[WHAT IS EXPECTED] Some entries follow. Reproduce exactly the lines starting at the one with "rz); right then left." and stopping after the one with "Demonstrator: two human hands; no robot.".

Data excerpts:
....

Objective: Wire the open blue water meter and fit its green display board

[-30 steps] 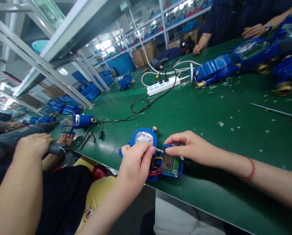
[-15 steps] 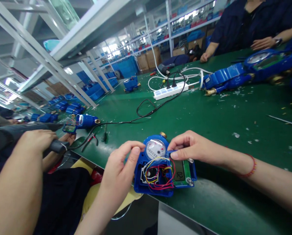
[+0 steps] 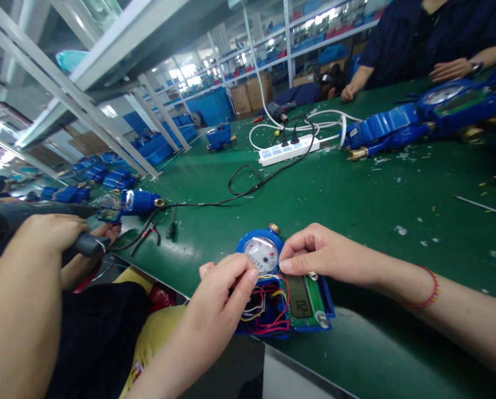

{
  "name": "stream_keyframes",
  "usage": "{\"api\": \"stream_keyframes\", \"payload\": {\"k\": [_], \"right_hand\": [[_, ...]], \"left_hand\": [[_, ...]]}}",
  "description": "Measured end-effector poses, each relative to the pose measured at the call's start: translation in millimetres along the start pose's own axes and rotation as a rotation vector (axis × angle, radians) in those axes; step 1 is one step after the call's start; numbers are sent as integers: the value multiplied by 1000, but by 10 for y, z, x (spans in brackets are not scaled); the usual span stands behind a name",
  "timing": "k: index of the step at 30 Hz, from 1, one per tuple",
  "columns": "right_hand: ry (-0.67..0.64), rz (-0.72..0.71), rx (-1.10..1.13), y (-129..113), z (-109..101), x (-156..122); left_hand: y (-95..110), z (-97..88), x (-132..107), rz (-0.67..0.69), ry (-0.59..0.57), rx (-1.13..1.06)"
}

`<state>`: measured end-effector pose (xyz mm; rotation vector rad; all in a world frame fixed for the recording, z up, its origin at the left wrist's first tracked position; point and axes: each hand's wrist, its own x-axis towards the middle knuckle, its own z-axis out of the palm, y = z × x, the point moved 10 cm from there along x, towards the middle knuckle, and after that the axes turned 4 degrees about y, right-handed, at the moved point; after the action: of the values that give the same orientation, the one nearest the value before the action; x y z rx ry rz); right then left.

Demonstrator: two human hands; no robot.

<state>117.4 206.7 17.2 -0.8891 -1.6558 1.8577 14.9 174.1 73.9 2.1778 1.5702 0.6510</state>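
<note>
Moved: left hand (image 3: 223, 293) comes back in over the open housing, covering wiring that lay bare half a second ago; the meter sits a touch lower and nearer the table edge.
Meter: blue water meter (image 3: 272, 288) lies at the near edge of the green table (image 3: 356, 199), dial (image 3: 261, 254) up, cover off, green circuit board (image 3: 303, 296) with its display swung out to the right.
Left hand: fingers curled, thumb and forefinger pinched at the yellow and red wires (image 3: 268, 310) just below the dial; what exactly sits between the fingertips I cannot tell.
Right hand: right hand (image 3: 318, 255) pinches at the top edge of the board, beside the dial, steadying it.
Neighbour: a co-worker's hand (image 3: 52, 233) on the left grips a dark tool handle, its black cable (image 3: 214, 202) trailing across the table.
Further off: white power strip (image 3: 288, 149), more blue meters (image 3: 418, 111), plastic scraps on the mat.
Risk, wires: a tug while both hands pinch could, I judge, pull a thin lead off its solder joint.
Risk, edge: the meter overhangs close to the rim; a push from either hand may tip it off.
Risk, board: it hangs by wires alone, so twisting could strain them.
</note>
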Motion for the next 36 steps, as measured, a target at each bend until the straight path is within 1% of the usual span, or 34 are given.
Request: {"api": "stream_keyframes", "payload": {"k": [1, 2, 4, 5, 6, 7, 8, 10, 11, 12, 13, 15, 19, 24, 26, 29, 31, 33, 34, 36], "right_hand": [[19, 6, -5, 3, -1, 2], [42, 10, -14, 5, -8, 1], [106, 26, -29, 14, -48, -10], [133, 39, -26, 25, -67, -19], [152, 51, -18, 37, -78, -30], [159, 60, -8, 47, -80, -39], [158, 60, -1, 50, -74, -47], [150, 42, -8, 40, -61, -58], [154, 33, -19, 34, -64, -64], [160, 28, -27, 32, -71, -70], [162, 26, -32, 32, -77, -77], [144, 19, -33, 24, -70, -88], [57, -11, -38, -16, -11, -101], [32, 6, 8, 4, -5, -89], [18, 5, 17, 13, 8, -87], [3, 1, 14, 18, 19, -85], [-4, -3, 10, 14, 24, -84], [-17, -3, 2, 12, 33, -84], [-21, -3, -1, 11, 35, -85], [-33, -4, -9, 10, 41, -88]], "left_hand": [[-12, -100, -21, 15, 80, 83], [-4, -228, -54, 31, 197, 165], [83, -502, -185, 61, 487, 289], [159, -588, -268, 86, 608, 319], [249, -608, -328, 122, 671, 328], [335, -565, -347, 159, 665, 325], [402, -465, -326, 183, 594, 319], [472, -179, -243, 193, 356, 300], [468, -56, -215, 176, 251, 293], [447, 25, -198, 154, 178, 292], [414, 61, -190, 130, 140, 296], [329, 35, -185, 84, 129, 297], [120, -76, -152, -19, 122, 243], [-54, -86, -21, -80, 93, 129], [-51, -69, 12, -64, 91, 82], [60, -68, 12, 2, 107, 7], [153, -6, -2, 37, 55, -3], [206, 83, -11, 38, -18, 28], [215, 109, -10, 28, -36, 47], [220, 105, 4, 14, -15, 77]]}}
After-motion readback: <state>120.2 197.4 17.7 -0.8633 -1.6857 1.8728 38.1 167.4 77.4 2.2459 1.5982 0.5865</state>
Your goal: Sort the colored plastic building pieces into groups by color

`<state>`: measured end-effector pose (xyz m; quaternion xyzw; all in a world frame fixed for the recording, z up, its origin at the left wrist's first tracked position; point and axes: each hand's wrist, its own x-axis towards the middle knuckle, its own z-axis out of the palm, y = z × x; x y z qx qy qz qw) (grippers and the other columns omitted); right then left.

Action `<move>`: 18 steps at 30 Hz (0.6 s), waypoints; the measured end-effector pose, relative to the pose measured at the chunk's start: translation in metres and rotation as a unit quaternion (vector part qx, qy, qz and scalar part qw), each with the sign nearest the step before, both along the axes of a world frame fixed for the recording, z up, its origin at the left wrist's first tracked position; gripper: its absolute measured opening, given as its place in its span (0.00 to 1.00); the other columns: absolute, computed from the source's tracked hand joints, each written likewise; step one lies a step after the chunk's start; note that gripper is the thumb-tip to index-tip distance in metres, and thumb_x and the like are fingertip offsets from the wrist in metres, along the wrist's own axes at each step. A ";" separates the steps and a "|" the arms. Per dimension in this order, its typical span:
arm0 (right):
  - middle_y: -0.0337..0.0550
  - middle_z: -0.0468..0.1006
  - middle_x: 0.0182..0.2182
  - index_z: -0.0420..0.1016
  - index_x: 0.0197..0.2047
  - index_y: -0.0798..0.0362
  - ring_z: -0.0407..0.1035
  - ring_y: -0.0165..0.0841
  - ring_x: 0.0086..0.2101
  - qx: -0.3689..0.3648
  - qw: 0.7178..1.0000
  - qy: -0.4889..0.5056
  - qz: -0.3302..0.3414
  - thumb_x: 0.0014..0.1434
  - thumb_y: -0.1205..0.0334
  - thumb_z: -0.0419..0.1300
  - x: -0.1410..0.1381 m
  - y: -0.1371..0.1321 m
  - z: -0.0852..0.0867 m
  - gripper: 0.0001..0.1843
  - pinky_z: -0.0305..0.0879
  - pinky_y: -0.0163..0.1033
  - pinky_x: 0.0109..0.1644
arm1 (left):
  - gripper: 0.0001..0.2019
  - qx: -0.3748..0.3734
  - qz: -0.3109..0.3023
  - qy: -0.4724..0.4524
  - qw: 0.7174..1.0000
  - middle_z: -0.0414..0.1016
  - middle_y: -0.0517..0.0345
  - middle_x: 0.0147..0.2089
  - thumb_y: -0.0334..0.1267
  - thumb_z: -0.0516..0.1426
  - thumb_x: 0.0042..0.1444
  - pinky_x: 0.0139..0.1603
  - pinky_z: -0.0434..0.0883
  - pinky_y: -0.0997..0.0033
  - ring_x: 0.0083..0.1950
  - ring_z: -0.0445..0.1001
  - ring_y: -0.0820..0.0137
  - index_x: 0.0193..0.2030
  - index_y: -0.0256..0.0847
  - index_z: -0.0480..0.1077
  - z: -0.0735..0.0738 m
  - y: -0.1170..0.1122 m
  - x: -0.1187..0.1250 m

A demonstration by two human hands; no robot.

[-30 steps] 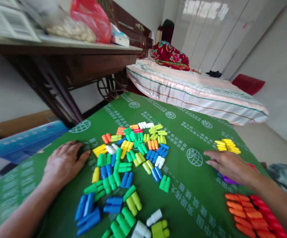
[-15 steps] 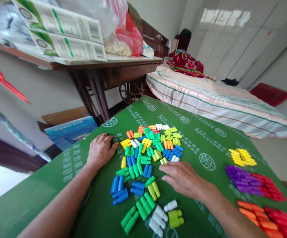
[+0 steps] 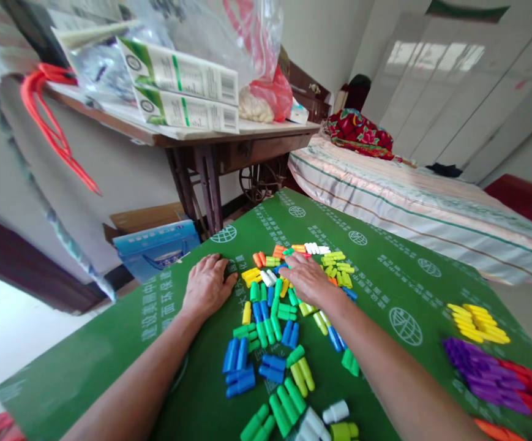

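A loose heap of small plastic pieces [image 3: 275, 318] in blue, green, lime, yellow, orange and white lies on a green printed table cover [image 3: 376, 269]. My left hand [image 3: 207, 288] rests flat on the cover at the heap's left edge, fingers stretched out, holding nothing. Over the far part of the heap lies my right hand [image 3: 309, 278], palm down, its fingers curled onto the pieces there; the fingertips are partly hidden among them. To the right lie sorted rows of yellow pieces [image 3: 477, 323], purple pieces [image 3: 477, 370] and red pieces [image 3: 529, 389].
A wooden sewing-machine table [image 3: 229, 138] with cartons and plastic bags stands behind the cover at left. A blue box [image 3: 155, 248] leans beneath it. A bed [image 3: 412, 202] with a striped sheet runs along the back right. Orange pieces [image 3: 495, 430] show at the bottom right edge.
My right hand has travelled from the purple row at the right, across the cover, onto the far part of the mixed heap. The left hand stayed put. The camera turned left.
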<state>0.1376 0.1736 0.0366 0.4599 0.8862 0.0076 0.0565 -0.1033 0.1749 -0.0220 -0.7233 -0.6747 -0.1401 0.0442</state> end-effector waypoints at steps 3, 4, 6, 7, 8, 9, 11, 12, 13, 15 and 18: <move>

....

[ANSWER BOX]
`<state>`: measured end-effector pose (xyz mm; rotation vector rad; all in a world frame fixed for the recording, z up, its origin at the left wrist's first tracked position; point and axes: each hand's wrist, its own x-axis towards the middle knuckle, its own z-axis out of the palm, y = z × x, the point moved 10 cm from there along x, towards the middle knuckle, and after that the axes turned 4 degrees about y, right-handed, at the moved point; after the action: of the values that give the same orientation, the one nearest the value before the action; x y z rx ry rz); right then left.

Demonstrator: two human hands; no robot.

Work on this exercise is now complete.